YOUR OBJECTIVE:
Give the count of lines in the entries below that contain the string "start", and only that count.

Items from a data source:

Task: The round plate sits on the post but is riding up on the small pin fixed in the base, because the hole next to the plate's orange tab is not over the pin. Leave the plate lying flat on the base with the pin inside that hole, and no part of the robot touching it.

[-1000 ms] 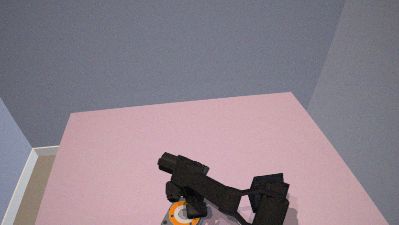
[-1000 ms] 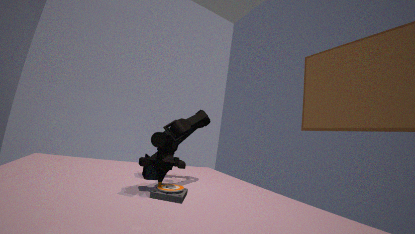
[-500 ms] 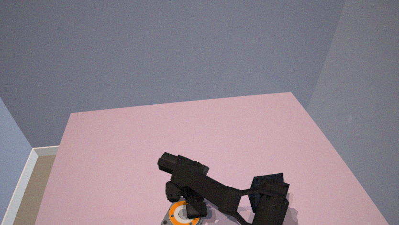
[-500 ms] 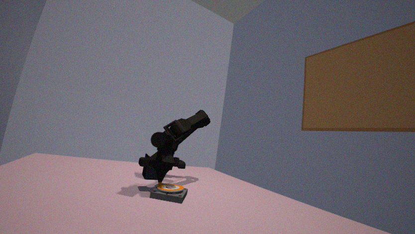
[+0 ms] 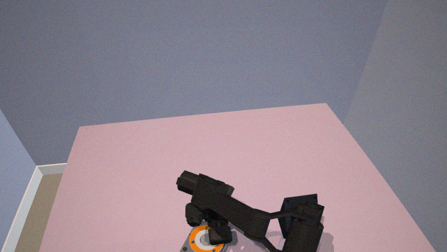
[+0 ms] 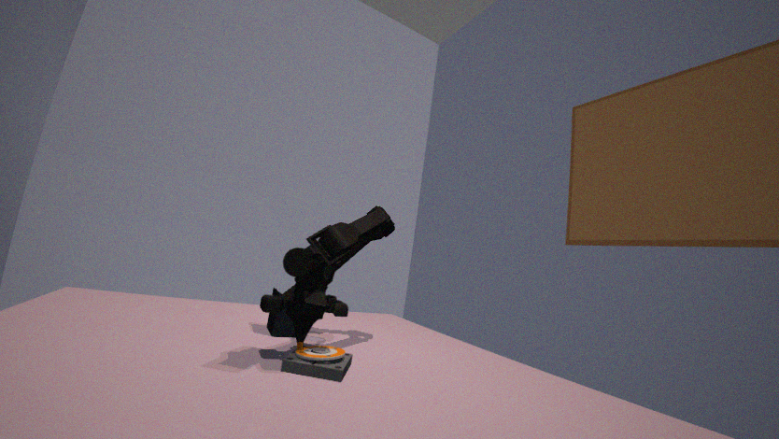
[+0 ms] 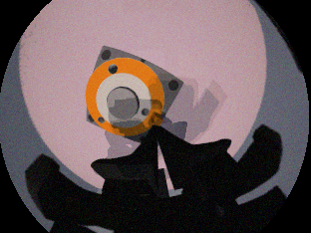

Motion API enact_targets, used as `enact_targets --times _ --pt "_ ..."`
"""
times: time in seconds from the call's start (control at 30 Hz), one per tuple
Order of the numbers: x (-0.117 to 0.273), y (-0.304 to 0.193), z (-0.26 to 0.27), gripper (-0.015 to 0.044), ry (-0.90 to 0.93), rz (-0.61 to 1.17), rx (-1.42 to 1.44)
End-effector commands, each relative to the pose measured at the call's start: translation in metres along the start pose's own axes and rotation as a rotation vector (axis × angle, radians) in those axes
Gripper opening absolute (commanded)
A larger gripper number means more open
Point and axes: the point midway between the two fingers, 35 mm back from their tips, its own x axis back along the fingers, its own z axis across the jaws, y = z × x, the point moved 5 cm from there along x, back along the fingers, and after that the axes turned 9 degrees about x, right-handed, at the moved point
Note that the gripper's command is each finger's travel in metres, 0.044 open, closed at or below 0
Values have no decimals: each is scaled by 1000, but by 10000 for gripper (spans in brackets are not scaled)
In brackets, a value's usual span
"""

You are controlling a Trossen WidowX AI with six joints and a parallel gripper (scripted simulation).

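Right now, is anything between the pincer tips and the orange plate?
Nothing. In the wrist view the shut pincer ends right at the orange plate's rim by its tab, no gap visible. The exterior view agrees; actual contact can't be confirmed.

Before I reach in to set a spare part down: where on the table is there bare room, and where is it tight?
Bare pink table stretches from the arm to the far edge, and along the left side. It is tight at the near edge: the shut gripper sits at the orange plate on its grey base, beside the arm's mount.
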Motion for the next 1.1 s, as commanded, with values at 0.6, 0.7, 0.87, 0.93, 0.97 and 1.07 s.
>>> enact_targets --times 0.6,0.7,0.87,0.93,0.97,1.07 --pt "2 7 -3 0 -16 -20 24" --pt "2 7 -3 0 -16 -20 24" --pt "2 9 -5 0 -16 -20 24" --pt "3 11 -7 0 -16 -20 24" --pt "3 11 -7 0 -16 -20 24" --pt "3 13 -9 0 -16 -20 24"
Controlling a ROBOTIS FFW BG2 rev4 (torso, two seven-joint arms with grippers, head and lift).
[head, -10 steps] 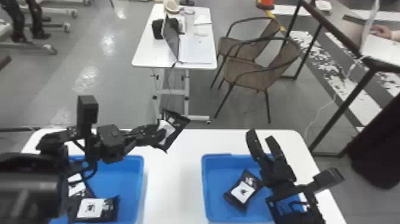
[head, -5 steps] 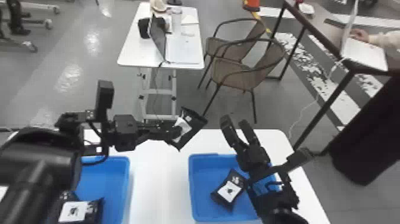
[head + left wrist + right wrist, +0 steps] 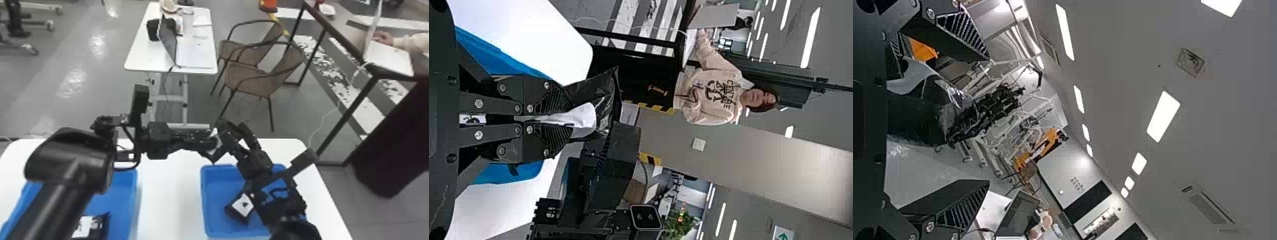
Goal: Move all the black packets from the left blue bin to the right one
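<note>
In the head view my left gripper (image 3: 209, 144) is shut on a black packet (image 3: 214, 155) with a white label, above the table's far edge between the bins. Beside it my right gripper (image 3: 232, 127) has its fingers apart. The left wrist view shows the packet (image 3: 608, 102) pinched by the left gripper (image 3: 561, 118). In the right wrist view the packet (image 3: 918, 119) lies between the spread fingers of the right gripper (image 3: 984, 117). The left blue bin (image 3: 133, 194) holds a packet (image 3: 92, 226), partly behind the left arm. Another packet (image 3: 241, 206) is in the right blue bin (image 3: 206, 201).
Both bins stand on a white table (image 3: 166, 191), with a bare strip between them. The left forearm (image 3: 63, 178) crosses over the left bin, and the right arm (image 3: 277, 194) covers part of the right bin. Chairs (image 3: 249, 76) stand beyond the table.
My left gripper has gone right with its packet. The right gripper has come left to meet it, its fingers now around the packet. The head view has also shifted.
</note>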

WRITTEN SOLUTION:
2